Retail inflation in March likely exceeded the Reserve Bank of India's upper end of the target range, once again, driven by higher energy costs, but the central bank will mostly overlook the rising price pressures as temporary, wrote economists at Barclays in a research note.
Consumer-price indexed (CPI) inflation rose a touch further in February to 6.07 per cent from a year ago, the RBI's upper end of its target range of 2-6 per cent for the second month in a row.
"CPI inflation will exceed the RBI's target range, as rising motor fuel and other energy prices add to inflation even as food prices hold steady. Headline inflation is likely to stay above 6 per cent for the next two to three months. We expect headline CPI inflation to climb to 6.5 per cent year-on-year in March, driven by the pass-through of international commodity and energy prices," wrote economists at Barclays in a research note.
"On a sequential basis, food prices remain under control, but imported inflation, led by higher energy costs, will be the major driver as core inflation hits a 10-month high. Still, the RBI will likely stress supply-side drivers and emphasise the use of fiscal levers to tame price pressures," added the note.
The recent hikes in fuel prices - petrol and diesel prices were raised again on Tuesday for the thirteenth time in 15 days, are also likely to add to already high price pressures in the country.
Fuel rates were held steady for over four months despite the spike in crude oil prices.
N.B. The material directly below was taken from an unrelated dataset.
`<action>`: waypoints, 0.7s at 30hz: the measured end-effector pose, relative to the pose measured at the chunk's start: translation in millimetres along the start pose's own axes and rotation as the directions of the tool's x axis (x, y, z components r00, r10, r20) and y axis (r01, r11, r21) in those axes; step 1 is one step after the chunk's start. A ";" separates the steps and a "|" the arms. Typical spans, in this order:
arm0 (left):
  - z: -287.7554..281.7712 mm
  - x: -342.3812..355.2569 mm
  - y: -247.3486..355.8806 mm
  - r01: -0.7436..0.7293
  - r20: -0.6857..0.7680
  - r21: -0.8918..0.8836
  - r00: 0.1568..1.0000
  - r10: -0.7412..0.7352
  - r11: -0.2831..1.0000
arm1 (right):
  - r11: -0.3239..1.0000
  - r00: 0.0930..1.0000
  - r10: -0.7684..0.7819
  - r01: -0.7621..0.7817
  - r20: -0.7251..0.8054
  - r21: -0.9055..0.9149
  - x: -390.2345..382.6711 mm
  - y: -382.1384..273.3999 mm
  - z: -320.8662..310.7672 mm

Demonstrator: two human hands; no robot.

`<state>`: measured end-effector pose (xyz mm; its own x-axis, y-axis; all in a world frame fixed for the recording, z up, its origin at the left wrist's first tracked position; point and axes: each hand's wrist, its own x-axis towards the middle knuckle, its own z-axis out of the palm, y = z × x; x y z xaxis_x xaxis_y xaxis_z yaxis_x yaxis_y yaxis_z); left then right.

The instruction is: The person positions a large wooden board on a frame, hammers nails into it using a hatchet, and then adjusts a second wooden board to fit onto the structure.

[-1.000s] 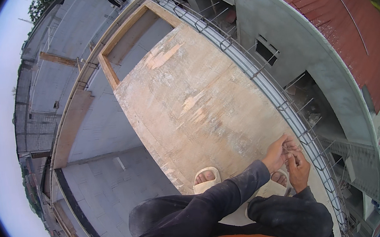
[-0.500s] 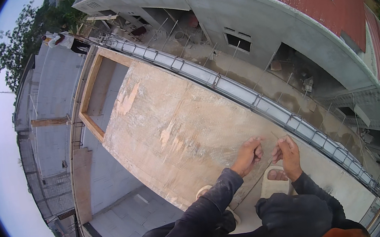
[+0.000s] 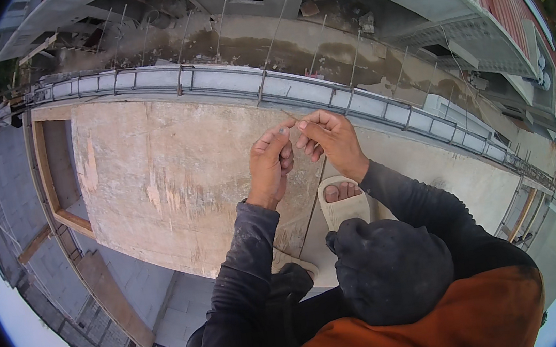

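The right hand (image 3: 332,141) is pinching a thin stick (image 3: 290,114), which is poking out between both hands. The left hand (image 3: 270,167) is curling just beside it; whether it is gripping anything, I cannot tell. A board (image 3: 184,160) is lying below the hands.

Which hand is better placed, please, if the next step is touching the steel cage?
The right hand, I judge. In this view its knuckles lie nearer the cage; the left hand sits farther from it, over the board. A thin piece shows at the fingertips, but which hand holds it is unclear.
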<state>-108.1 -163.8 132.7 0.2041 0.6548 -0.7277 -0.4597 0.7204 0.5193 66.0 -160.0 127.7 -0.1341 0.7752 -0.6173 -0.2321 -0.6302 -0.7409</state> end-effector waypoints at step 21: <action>-79.1 14.2 -13.4 -0.025 -0.028 -0.411 1.000 0.015 0.911 | 0.588 0.777 -0.157 -0.423 -0.610 -0.690 -175.6 111.0 -201.2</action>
<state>-167.4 -182.2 79.9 0.1731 0.6593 -0.7317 -0.7794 0.5459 0.3075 257.6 -374.9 100.6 0.5199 0.6744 -0.5242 0.5848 -0.7284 -0.3571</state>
The rate revision had ended on March 22. In total, petrol and diesel prices have gone up by ₹ 9.20 per litre, respectively, after 13 rate revisions.
"India's food prices will largely be insulated from the Russia-Ukraine conflict. We expect the pass-through of surging international commodity prices to be partial and most visible in motor fuels, edible oils, metals and gold," said Barclays' economists.
"After a hiatus of nearly four-and-a-half months, prices of motor fuels have been incrementally raised over the past two weeks, and we expect more increases in the coming days. While cooking gas prices were unchanged at a retail level, the commercial cylinder cost has continued to climb, while kerosene prices have also risen," added the research note.
But the RBI has, in repeated messages, said it is currently focused on supporting the nascent economic recovery and that rising inflation would be temporary even as the Federal Reserve has indicated an aggressive rate hike path.
The central bank is widely expected to keep its interest rates unchanged and use its communication as a nuance, but calls are growing for it to act.
While market participants have said the RBI is behind the curve in tackling inflation and would have to take an aggressive stand later, India's policymakers have rejected that idea and said the economy still needs monetary support.
"The RBI to stress supply drivers and transient nature of current price spike. If March inflation is in line with our expectations, Q1 2022 inflation will average 6.2 per cent, which is 50 basis points above the RBI's 5.7 per cent projections made in February. "Our calculations also show that inflation could average 5.1 per cent in FY22-23, with upside risks," noted the economists.
"Still, the MPC could stress the predominantly supply-side nature of the current price spike and suggest the need for fiscal measures to reign in price pressures. Indeed, the RBI is expected to keep both the repo and reverse repo rates steady and maintain its tone of measured accommodation during this week's policy meeting," added Barclays' research note.